> _Brief_: The full listing should be set down exactly as it reads.

> _Input data_:
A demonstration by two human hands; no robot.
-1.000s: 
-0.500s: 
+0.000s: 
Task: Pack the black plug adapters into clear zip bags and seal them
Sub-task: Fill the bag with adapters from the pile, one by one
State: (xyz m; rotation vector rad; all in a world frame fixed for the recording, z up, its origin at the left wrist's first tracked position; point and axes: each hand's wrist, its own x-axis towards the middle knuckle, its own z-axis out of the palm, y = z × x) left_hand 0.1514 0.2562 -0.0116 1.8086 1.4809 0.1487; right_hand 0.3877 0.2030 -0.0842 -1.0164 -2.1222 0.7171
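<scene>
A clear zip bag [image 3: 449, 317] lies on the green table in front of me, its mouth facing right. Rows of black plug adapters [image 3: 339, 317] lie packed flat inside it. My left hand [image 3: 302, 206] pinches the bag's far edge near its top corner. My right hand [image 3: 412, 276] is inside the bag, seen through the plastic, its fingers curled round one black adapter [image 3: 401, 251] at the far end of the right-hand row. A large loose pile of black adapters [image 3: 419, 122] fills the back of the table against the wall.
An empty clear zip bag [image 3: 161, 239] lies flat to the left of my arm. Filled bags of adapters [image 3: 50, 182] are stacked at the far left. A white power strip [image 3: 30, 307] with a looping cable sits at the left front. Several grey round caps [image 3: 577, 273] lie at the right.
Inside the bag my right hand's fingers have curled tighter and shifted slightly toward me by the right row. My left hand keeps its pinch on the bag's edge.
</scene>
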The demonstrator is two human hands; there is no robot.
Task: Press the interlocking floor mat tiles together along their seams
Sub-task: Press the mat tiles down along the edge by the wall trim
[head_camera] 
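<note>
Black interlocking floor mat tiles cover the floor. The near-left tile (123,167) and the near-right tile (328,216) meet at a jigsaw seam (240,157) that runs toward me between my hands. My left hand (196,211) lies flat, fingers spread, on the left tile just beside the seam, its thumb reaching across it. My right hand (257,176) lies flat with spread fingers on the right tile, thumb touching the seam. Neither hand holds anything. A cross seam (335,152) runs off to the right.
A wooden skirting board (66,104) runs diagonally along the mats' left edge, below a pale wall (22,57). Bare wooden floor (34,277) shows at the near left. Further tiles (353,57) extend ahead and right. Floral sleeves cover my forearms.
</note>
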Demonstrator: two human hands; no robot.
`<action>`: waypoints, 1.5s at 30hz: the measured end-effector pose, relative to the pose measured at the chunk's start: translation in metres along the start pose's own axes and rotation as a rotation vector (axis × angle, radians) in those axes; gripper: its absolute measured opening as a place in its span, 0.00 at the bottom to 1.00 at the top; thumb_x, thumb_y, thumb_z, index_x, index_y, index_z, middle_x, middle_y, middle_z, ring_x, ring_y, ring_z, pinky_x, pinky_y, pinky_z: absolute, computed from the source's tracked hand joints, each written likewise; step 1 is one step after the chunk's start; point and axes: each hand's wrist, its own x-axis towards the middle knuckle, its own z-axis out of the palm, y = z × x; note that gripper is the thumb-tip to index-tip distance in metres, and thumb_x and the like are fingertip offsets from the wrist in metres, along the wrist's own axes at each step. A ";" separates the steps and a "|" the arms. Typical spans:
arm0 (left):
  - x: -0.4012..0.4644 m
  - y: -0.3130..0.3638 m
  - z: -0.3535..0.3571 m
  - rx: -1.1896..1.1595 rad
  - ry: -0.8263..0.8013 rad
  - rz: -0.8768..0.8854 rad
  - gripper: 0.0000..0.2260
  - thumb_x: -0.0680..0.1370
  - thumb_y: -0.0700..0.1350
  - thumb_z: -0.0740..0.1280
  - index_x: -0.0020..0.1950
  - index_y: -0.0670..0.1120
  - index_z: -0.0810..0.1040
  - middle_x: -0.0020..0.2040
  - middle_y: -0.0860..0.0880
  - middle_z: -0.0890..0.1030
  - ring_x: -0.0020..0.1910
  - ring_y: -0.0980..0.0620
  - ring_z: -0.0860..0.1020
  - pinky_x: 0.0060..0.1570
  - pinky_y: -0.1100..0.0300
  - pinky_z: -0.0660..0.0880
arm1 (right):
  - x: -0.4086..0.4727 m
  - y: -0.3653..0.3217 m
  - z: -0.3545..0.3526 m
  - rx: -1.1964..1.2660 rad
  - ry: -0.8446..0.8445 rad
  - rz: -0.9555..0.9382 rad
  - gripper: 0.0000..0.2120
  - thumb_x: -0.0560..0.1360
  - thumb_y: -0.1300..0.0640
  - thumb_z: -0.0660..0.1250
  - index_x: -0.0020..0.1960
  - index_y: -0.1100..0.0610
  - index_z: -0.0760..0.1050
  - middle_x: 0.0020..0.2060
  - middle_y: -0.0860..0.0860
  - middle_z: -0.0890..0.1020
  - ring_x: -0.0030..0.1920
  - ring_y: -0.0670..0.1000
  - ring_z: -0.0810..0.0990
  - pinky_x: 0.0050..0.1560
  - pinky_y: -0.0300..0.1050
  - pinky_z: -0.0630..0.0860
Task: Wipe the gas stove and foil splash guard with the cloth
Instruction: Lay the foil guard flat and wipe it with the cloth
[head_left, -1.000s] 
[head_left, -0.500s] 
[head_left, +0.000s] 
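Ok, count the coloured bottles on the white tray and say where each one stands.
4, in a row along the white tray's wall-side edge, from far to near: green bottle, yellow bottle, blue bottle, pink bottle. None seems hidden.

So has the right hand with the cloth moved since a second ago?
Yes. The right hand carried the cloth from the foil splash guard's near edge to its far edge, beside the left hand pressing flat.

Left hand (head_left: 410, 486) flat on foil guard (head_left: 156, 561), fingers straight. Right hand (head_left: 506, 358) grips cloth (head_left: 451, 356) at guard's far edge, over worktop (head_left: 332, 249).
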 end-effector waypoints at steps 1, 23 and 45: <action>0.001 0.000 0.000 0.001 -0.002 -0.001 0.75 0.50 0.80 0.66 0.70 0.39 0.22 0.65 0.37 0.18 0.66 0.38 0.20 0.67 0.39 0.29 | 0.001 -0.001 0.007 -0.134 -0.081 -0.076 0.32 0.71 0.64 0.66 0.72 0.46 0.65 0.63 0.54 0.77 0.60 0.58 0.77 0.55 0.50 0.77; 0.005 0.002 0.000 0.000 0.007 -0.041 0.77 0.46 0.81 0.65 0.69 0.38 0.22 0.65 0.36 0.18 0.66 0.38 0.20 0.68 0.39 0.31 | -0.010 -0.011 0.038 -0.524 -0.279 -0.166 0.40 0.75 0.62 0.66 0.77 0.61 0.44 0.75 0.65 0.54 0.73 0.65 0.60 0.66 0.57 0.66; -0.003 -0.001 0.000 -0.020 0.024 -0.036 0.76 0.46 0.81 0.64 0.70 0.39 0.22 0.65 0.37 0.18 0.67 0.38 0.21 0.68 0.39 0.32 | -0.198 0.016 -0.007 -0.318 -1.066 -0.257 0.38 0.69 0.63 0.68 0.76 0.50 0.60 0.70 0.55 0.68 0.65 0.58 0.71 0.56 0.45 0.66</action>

> _Written response_:
A demonstration by two human hands; no robot.
-1.000s: 
-0.500s: 
+0.000s: 
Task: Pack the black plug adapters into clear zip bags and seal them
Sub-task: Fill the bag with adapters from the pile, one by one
State: (xyz m; rotation vector rad; all in a world frame fixed for the recording, z up, its origin at the left wrist's first tracked position; point and axes: each hand's wrist, its own x-axis towards the middle knuckle, its own z-axis out of the palm, y = z × x) left_hand 0.1514 0.2562 -0.0116 1.8086 1.4809 0.1487; right_hand 0.3877 0.2030 -0.0842 -1.0164 -2.1222 0.7171
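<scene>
A clear zip bag [image 3: 449, 317] lies on the green table in front of me, its mouth facing right. Rows of black plug adapters [image 3: 339, 317] lie packed flat inside it. My left hand [image 3: 302, 206] pinches the bag's far edge near its top corner. My right hand [image 3: 412, 276] is inside the bag, seen through the plastic, its fingers curled round one black adapter [image 3: 401, 251] at the far end of the right-hand row. A large loose pile of black adapters [image 3: 419, 122] fills the back of the table against the wall.
An empty clear zip bag [image 3: 161, 239] lies flat to the left of my arm. Filled bags of adapters [image 3: 50, 182] are stacked at the far left. A white power strip [image 3: 30, 307] with a looping cable sits at the left front. Several grey round caps [image 3: 577, 273] lie at the right.
Inside the bag my right hand's fingers have curled tighter and shifted slightly toward me by the right row. My left hand keeps its pinch on the bag's edge.
</scene>
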The demonstrator is two human hands; there is no robot.
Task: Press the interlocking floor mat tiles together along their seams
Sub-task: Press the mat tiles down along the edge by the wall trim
[head_camera] 
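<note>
Black interlocking floor mat tiles cover the floor. The near-left tile (123,167) and the near-right tile (328,216) meet at a jigsaw seam (240,157) that runs toward me between my hands. My left hand (196,211) lies flat, fingers spread, on the left tile just beside the seam, its thumb reaching across it. My right hand (257,176) lies flat with spread fingers on the right tile, thumb touching the seam. Neither hand holds anything. A cross seam (335,152) runs off to the right.
A wooden skirting board (66,104) runs diagonally along the mats' left edge, below a pale wall (22,57). Bare wooden floor (34,277) shows at the near left. Further tiles (353,57) extend ahead and right. Floral sleeves cover my forearms.
</note>
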Demonstrator: two human hands; no robot.
`<action>`: waypoints, 1.5s at 30hz: the measured end-effector pose, relative to the pose measured at the chunk's start: translation in metres along the start pose's own axes and rotation as a rotation vector (axis × angle, radians) in those axes; gripper: its absolute measured opening as a place in its span, 0.00 at the bottom to 1.00 at the top; thumb_x, thumb_y, thumb_z, index_x, index_y, index_z, middle_x, middle_y, middle_z, ring_x, ring_y, ring_z, pinky_x, pinky_y, pinky_z: absolute, computed from the source's tracked hand joints, each written likewise; step 1 is one step after the chunk's start; point and axes: each hand's wrist, its own x-axis towards the middle knuckle, its own z-axis out of the palm, y = z × x; note that gripper is the thumb-tip to index-tip distance in metres, and thumb_x and the like are fingertip offsets from the wrist in metres, along the wrist's own axes at each step. A ";" separates the steps and a "|" the arms. Typical spans:
arm0 (left):
  - x: -0.4012..0.4644 m
  - y: -0.3130..0.3638 m
  - z: -0.3535..0.3571 m
  - rx: -1.1896..1.1595 rad
  - ry: -0.8263..0.8013 rad
  - rz: -0.8768..0.8854 rad
  - gripper: 0.0000..0.2260
  - thumb_x: -0.0680..0.1370
  - thumb_y: -0.0700..0.1350
  - thumb_z: -0.0740..0.1280
  - index_x: -0.0020..0.1950
  - index_y: -0.0670..0.1120
  - index_z: -0.0810..0.1040
  - middle_x: -0.0020..0.2040
  - middle_y: -0.0860..0.0880
  - middle_z: -0.0890..0.1030
  - ring_x: -0.0020..0.1910
  - ring_y: -0.0980..0.0620
  - ring_z: -0.0860..0.1020
  - pinky_x: 0.0060..0.1570
  - pinky_y: -0.1100..0.0300
  - pinky_z: -0.0660..0.0880
arm1 (right):
  - x: -0.4086..0.4727 m
  - y: -0.3653..0.3217 m
  - z: -0.3545..0.3526 m
  - rx: -1.1964..1.2660 rad
  - ry: -0.8446..0.8445 rad
  - rz: -0.9555..0.9382 rad
  - gripper: 0.0000..0.2120
  - thumb_x: -0.0560..0.1360
  - thumb_y: -0.1300..0.0640
  - thumb_z: -0.0660..0.1250
  - index_x: -0.0020..0.1960
  - index_y: -0.1100..0.0610
  - index_z: -0.0760..0.1050
  - middle_x: 0.0020..0.2060
  - middle_y: -0.0860..0.0860
  - middle_z: -0.0890..0.1020
  - ring_x: -0.0030..0.1920
  - ring_y: -0.0670..0.1000
  - ring_z: -0.0810..0.0990
  - pinky_x: 0.0050..0.1560
  - pinky_y: -0.0300..0.1050
  - pinky_z: -0.0630..0.0860
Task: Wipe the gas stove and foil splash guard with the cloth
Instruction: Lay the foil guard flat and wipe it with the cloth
[head_left, -1.000s] 
[head_left, -0.500s] 
[head_left, +0.000s] 
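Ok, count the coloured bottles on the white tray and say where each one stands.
4, in a row along the white tray's wall-side edge, from far to near: green bottle, yellow bottle, blue bottle, pink bottle. None seems hidden.

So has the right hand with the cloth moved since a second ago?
Yes. The right hand carried the cloth from the foil splash guard's near edge to its far edge, beside the left hand pressing flat.

Left hand (head_left: 410, 486) flat on foil guard (head_left: 156, 561), fingers straight. Right hand (head_left: 506, 358) grips cloth (head_left: 451, 356) at guard's far edge, over worktop (head_left: 332, 249).
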 end-effector waypoints at steps 1, 23 and 45: <action>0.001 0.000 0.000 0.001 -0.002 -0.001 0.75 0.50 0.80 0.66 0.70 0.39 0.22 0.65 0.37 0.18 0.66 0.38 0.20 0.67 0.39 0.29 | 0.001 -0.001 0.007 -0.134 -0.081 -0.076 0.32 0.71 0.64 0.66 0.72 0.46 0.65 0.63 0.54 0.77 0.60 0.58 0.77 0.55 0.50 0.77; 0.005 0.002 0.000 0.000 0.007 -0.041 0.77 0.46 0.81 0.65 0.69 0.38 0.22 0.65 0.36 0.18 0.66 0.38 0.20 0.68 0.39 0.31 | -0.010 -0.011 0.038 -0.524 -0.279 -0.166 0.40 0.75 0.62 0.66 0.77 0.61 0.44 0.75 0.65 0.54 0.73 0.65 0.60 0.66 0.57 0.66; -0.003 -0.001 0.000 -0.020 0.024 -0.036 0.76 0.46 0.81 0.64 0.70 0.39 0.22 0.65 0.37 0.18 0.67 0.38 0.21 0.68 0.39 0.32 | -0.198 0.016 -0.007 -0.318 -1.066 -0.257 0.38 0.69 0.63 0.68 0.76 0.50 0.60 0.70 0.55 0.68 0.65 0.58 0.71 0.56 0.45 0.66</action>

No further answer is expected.